Serdar Arseven

Serdar Arseven

Milliyetçilik mi, laf salatası mı?

Milliyetçilik mi, laf salatası mı?

Başbakan Erdoğan, “Sabah akşam hakaret ederek, öfke nöbetlerinde kendini kaybederek kardeşliği değil öfkeyi, nefreti büyüterek milliyetçi olunmaz. Millete hizmete ederek milliyetçi olunur. İşte şimdi de milliyetçiliğimizin gereğini yerine getiriyor, bu ülkede kardeşliği tesis etmenin, kardeşliği yüceltmenin mücadelesini veriyoruz” diyor…
Konuşması boyunca, “Gerçek Milliyetçilik Nedir?”, onu anlatıyor…
İlginç; dünkü yazımızda ne varsa konuşmasında o var.

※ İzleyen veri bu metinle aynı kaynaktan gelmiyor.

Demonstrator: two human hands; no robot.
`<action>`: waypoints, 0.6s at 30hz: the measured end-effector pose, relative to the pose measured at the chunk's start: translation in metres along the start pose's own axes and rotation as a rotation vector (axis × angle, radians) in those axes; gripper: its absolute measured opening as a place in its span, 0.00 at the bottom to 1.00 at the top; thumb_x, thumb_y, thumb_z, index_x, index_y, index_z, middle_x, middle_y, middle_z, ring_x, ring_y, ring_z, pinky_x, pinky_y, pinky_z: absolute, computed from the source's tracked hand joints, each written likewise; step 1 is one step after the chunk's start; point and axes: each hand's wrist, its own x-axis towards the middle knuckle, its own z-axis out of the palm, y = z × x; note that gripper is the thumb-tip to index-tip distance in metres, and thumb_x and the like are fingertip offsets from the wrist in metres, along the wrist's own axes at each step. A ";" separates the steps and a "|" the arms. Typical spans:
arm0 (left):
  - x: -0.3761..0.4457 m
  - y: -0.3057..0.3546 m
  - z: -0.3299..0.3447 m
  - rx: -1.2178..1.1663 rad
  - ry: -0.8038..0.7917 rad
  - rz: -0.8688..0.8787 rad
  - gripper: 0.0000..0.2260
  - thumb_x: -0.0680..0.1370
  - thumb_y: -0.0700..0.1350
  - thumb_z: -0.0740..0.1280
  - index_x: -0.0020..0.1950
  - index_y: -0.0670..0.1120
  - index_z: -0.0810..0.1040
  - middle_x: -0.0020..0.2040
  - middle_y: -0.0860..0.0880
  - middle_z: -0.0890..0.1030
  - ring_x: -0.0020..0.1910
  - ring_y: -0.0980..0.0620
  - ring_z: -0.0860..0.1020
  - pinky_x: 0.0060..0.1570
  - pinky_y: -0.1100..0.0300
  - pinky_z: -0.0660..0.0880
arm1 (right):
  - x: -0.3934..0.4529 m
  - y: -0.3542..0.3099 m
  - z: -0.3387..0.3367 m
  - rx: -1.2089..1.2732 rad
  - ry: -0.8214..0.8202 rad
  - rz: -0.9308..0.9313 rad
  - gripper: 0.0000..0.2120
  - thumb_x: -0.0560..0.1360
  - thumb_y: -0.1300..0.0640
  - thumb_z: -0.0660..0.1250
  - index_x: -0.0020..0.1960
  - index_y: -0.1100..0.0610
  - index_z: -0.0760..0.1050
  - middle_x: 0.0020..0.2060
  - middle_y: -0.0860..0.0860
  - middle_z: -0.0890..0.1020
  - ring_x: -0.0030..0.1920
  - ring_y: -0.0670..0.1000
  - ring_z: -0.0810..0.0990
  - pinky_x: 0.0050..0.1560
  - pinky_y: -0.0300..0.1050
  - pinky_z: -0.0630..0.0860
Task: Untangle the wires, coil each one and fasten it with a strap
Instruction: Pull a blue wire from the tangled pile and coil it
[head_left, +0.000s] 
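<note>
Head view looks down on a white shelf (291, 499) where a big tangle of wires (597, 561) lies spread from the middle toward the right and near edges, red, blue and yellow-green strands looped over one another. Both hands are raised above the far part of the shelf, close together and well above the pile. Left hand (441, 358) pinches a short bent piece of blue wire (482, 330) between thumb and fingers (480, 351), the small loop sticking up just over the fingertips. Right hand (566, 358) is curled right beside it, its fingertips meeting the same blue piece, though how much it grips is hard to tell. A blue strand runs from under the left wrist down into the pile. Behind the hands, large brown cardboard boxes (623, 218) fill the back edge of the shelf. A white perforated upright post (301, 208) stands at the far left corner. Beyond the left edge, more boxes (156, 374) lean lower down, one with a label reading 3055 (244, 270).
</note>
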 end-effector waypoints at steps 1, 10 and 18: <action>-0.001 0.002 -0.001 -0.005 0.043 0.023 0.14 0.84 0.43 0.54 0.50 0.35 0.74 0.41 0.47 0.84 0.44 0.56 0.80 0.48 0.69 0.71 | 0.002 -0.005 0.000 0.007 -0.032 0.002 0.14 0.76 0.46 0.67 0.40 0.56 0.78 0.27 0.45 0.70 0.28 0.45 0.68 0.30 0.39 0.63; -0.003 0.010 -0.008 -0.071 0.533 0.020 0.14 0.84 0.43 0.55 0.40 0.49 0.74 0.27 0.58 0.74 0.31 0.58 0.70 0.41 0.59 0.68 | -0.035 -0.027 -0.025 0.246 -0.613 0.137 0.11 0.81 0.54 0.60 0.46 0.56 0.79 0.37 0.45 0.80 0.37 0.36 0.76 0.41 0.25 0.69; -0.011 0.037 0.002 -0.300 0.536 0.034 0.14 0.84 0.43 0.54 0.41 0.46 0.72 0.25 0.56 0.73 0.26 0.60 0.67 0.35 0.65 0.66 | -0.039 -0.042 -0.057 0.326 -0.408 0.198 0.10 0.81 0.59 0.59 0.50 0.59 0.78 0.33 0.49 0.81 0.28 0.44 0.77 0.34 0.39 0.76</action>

Sayın Başbakan’la grup toplantısının ardından bir süre sohbet ettik…
Dedi ki,
“Milletini seven, yazında belirttiğin gibi olur!.. İşimiz var, kavram istismarcılarıyla işimiz yok.”
Evet…
“İşimiz var!”, güzel cümle.
Milletini en fazla seven, milli takımda rakip takımlara en fazla golü atan futbolcudur.
Kaleciyse en fazla gol kurtaran, orta sahadaysa en fazla koşan, formasını terinin son damlasına kadar ıslatan…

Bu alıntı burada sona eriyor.